### [Activity]
For the data below, give again exactly the lines from the one containing "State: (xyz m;" through the one containing "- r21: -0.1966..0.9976", both ends included, and no others.

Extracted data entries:
· · · ·

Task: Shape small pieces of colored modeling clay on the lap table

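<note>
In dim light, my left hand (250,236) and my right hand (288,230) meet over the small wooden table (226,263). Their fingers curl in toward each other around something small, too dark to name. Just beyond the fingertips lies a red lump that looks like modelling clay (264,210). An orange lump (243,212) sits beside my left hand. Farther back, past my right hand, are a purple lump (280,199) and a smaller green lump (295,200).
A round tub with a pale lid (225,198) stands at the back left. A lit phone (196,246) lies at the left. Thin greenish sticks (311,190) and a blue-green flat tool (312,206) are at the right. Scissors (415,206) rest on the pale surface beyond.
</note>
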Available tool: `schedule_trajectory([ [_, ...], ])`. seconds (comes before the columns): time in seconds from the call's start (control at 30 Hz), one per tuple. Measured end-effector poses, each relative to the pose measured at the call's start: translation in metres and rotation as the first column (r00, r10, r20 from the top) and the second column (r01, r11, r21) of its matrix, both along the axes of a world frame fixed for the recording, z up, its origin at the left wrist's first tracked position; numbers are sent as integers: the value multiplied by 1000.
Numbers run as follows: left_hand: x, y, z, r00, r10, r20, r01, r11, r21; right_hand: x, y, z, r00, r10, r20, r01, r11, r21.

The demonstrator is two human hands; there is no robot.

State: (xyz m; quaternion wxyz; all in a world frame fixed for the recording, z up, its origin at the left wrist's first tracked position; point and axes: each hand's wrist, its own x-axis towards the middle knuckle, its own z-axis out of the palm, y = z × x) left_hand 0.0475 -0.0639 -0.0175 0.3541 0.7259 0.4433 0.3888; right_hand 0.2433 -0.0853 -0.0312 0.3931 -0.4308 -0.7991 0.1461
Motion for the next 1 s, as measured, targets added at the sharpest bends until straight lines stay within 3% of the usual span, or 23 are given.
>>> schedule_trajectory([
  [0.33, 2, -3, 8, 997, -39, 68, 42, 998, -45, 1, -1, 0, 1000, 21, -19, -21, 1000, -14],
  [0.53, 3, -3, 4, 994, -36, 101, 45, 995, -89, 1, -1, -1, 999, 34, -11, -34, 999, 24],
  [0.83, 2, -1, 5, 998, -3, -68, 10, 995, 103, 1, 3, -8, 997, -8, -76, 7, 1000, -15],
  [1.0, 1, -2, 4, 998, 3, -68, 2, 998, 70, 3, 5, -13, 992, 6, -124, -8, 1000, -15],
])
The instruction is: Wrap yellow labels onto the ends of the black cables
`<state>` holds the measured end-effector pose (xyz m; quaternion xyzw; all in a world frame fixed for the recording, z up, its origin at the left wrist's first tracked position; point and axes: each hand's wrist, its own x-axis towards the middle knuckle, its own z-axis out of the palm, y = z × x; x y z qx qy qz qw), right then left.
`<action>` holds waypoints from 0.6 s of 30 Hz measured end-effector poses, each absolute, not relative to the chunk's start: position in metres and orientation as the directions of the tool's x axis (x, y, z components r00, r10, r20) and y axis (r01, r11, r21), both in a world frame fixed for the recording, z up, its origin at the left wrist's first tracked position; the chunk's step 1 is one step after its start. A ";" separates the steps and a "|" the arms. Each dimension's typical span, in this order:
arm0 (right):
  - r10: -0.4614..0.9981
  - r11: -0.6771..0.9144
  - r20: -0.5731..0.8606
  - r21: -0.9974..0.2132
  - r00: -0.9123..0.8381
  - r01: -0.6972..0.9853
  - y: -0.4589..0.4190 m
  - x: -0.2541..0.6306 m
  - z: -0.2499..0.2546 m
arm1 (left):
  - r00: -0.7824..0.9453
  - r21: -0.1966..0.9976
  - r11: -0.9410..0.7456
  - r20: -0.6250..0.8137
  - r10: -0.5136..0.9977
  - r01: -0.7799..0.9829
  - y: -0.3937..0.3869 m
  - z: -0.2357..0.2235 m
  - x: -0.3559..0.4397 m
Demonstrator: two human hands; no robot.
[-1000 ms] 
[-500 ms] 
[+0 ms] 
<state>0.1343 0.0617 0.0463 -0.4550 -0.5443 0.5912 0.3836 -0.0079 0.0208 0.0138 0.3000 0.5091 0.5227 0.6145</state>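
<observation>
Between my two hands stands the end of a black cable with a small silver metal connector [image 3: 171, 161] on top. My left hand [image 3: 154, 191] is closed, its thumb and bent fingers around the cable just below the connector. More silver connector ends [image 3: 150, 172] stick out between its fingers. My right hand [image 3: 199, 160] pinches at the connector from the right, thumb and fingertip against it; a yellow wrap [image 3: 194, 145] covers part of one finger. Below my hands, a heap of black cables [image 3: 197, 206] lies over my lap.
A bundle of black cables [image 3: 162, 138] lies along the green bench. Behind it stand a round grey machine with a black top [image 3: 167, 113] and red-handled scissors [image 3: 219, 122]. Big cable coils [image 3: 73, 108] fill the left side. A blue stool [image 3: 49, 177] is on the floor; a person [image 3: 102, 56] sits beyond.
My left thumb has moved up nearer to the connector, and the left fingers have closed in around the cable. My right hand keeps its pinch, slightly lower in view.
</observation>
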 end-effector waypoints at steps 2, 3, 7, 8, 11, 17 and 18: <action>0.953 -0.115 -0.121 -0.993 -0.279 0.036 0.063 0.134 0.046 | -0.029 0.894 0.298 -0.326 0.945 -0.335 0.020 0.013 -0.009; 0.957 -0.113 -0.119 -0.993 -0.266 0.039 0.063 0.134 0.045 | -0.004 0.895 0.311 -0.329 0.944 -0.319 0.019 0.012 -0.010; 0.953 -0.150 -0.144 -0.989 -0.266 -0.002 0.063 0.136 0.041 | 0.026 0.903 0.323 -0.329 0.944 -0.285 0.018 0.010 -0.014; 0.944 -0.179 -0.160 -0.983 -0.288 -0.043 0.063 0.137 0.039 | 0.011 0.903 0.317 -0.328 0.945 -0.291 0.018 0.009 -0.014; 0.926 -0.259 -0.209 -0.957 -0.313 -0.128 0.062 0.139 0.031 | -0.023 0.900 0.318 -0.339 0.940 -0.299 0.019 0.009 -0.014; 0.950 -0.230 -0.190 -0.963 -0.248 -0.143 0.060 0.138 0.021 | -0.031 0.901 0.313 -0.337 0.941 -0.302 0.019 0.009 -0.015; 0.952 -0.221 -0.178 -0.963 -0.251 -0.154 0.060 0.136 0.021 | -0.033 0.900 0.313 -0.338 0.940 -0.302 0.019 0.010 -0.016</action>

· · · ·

### [Output]
State: (xyz m; quaternion wxyz; all in a world frame fixed for the recording, z up, its origin at the left wrist's first tracked position; point and axes: each hand's wrist, its own x-axis towards the middle knuckle, its own z-axis out of the palm, y = z × x) left_hand 0.0475 -0.0639 -0.0175 0.3541 0.7259 0.4433 0.3888; right_hand 0.2433 -0.0853 -0.0312 0.3931 -0.4308 -0.7991 0.1461
Motion for the next 1 s, as measured, targets added at the sharpest bends until straight lines stay within 3% of the usual span, or 23 are given.
>>> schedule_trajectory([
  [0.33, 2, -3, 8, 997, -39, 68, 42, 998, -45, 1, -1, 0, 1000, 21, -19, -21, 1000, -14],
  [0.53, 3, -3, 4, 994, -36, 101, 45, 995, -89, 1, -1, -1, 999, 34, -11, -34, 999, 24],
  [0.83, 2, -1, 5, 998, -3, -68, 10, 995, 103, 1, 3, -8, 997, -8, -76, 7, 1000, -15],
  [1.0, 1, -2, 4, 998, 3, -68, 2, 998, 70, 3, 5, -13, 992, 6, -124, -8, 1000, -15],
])
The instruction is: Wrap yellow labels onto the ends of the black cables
`<state>` holds the measured end-effector pose (xyz m; quaternion xyzw; all in a world frame fixed for the recording, z up, its origin at the left wrist's first tracked position; point and axes: each hand's wrist, its own x-axis towards the middle knuckle, its own z-axis out of the palm, y = z × x; x y z qx qy qz qw), right then left.
`<action>` holds waypoints from 0.6 s of 30 Hz measured end-effector poses, each absolute, not relative to the chunk's start: position in metres and orientation as the directions of the tool's x axis (x, y, z components r00, r10, r20) and y axis (r01, r11, r21), both in a world frame fixed for the recording, z up, its origin at the left wrist's first tracked position; the chunk's step 1 is one step after its start. A ";" separates the steps and a "|" the arms. Each dimension's typical span, in this order:
arm0 (right):
  - r10: -0.4614..0.9981
  - r11: -0.6771..0.9144
  - r20: -0.5731..0.8606
  - r21: -0.9974..0.2132
  - r00: -0.9123..0.8381
  - r01: -0.6972..0.9853
  - y: -0.4589..0.4190 m
  - x: -0.2541..0.6306 m
  - z: -0.2499..0.2546 m
arm1 (left):
  - r00: -0.7824..0.9453
  - r21: -0.1966..0.9976

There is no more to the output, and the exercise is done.